The sun is getting low, but the day persists with no one in sight to remark upon it or upon the churning aliveness of the wheat swirling around us. We are out ahead of a storm, a line of storms. We pass the rusted hulk of a school bus at the edge of town, its yellow paint cautioning uselessly. Then a small, empty building, its worn brick still imprinted with the shadow of a horse, a flying red horse. A gray double silo stands alone by the road like an immense statue fragment, just the legs of some nameless god.
Then we seem to be through the town. What did I see? Young men huddled by the cab of a pickup truck, toeing the dirt, pulling down their caps against the wind, wrapping up their words. We turn north along rolling, treelined streets of old bricks that soon give way to gravel. To the west, a squall line approaches, the canopy of its anvil unfurling over our heads. We pass a young dog, racing along side us. He glances up at me. His eyes tell me he won't make it under the house.

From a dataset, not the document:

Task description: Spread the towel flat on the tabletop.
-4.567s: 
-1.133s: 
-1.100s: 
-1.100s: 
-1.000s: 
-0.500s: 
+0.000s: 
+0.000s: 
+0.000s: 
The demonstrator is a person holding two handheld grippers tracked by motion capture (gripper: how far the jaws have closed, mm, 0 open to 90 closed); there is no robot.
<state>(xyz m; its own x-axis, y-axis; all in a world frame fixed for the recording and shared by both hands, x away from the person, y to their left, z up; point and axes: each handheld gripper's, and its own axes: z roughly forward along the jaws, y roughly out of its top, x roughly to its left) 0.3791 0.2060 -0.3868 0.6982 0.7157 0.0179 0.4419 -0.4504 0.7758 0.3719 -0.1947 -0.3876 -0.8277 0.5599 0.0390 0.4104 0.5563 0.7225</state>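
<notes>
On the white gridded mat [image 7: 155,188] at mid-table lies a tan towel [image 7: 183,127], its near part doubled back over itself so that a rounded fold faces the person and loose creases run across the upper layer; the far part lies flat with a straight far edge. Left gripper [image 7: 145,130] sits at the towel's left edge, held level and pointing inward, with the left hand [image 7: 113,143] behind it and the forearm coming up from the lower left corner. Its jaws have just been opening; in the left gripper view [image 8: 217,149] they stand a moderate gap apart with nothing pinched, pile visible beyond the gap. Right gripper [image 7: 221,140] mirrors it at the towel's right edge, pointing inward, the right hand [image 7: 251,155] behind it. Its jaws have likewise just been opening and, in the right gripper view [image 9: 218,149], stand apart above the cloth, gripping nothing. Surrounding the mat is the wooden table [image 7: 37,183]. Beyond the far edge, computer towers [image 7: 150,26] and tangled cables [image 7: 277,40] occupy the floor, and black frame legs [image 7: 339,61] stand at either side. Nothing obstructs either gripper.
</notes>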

Up ahead, more trees, a tiny hamlet of old, careworn homes. An icepick of light cuts a pink afterimage into the corner of my eye and thunder braces us with its mannish hug.

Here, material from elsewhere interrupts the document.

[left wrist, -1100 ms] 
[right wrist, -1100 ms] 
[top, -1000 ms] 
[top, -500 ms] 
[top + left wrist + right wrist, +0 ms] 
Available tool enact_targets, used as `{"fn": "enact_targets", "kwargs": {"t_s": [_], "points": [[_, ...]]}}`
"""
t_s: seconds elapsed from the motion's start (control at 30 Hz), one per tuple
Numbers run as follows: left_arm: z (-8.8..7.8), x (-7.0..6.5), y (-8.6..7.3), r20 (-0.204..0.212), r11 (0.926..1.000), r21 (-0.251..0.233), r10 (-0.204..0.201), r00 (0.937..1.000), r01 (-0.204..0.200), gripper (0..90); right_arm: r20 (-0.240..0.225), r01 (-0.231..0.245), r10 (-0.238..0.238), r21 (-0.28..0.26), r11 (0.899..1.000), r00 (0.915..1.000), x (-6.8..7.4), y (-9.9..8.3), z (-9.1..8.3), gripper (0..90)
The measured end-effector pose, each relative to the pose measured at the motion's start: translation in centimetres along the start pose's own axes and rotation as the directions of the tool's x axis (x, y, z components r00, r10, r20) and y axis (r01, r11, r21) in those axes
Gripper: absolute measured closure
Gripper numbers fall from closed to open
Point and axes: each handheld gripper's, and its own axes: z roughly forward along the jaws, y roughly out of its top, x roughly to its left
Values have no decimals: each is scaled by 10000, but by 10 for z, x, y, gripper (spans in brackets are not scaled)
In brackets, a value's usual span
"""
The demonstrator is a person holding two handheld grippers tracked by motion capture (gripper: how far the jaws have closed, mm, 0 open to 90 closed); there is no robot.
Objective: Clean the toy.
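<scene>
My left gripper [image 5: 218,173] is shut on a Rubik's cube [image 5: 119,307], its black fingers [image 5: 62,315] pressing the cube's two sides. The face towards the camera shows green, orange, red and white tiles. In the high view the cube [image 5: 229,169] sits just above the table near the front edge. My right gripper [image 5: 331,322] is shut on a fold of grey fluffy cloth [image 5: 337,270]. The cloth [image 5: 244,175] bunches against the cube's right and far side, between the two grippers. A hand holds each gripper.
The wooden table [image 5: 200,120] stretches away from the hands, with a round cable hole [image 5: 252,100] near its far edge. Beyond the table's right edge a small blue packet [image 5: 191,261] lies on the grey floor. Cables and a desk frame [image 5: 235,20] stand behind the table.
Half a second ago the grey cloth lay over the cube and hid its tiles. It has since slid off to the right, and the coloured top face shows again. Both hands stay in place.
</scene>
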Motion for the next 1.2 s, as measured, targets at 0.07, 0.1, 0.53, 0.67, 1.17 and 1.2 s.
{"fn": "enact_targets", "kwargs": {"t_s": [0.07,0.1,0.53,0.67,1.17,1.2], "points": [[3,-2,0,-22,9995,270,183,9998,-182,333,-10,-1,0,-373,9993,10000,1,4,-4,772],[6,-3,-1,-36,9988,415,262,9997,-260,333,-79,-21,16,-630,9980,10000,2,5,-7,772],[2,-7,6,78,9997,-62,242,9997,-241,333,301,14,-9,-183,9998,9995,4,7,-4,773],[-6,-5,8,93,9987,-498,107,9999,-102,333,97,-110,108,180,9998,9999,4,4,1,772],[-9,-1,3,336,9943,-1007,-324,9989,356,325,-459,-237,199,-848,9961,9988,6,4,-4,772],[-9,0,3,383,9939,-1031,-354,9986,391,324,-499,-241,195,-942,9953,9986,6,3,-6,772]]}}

The wind ranges along, tussling the treetops. The trees swoon behind us as the road opens ahead. The once thin, black grimace of the storm is gaping over us. And up inside its mouth I see aquarium blue-green shafts of hail. A whack. A ping. We're in the cold downchucking of dime-size ice. Then nickel. Then quarter. We speed up and ten miles east pull over. The storm advances upon us, swallowing our world. Let's head southward for better seats. Maybe the last thunderhead will drop a tube.
Seven miles south, we watch the storm train go by, its steam boiling into the sky, its rumbling wheels flattening the wheatfields. A storm train one hundred miles long, turning on streetlights from Medicine Lodge to El Dorado.
We sit in awe and share a simple truth: We could live for days without food and minutes without air, but not for seconds if God took our storms away.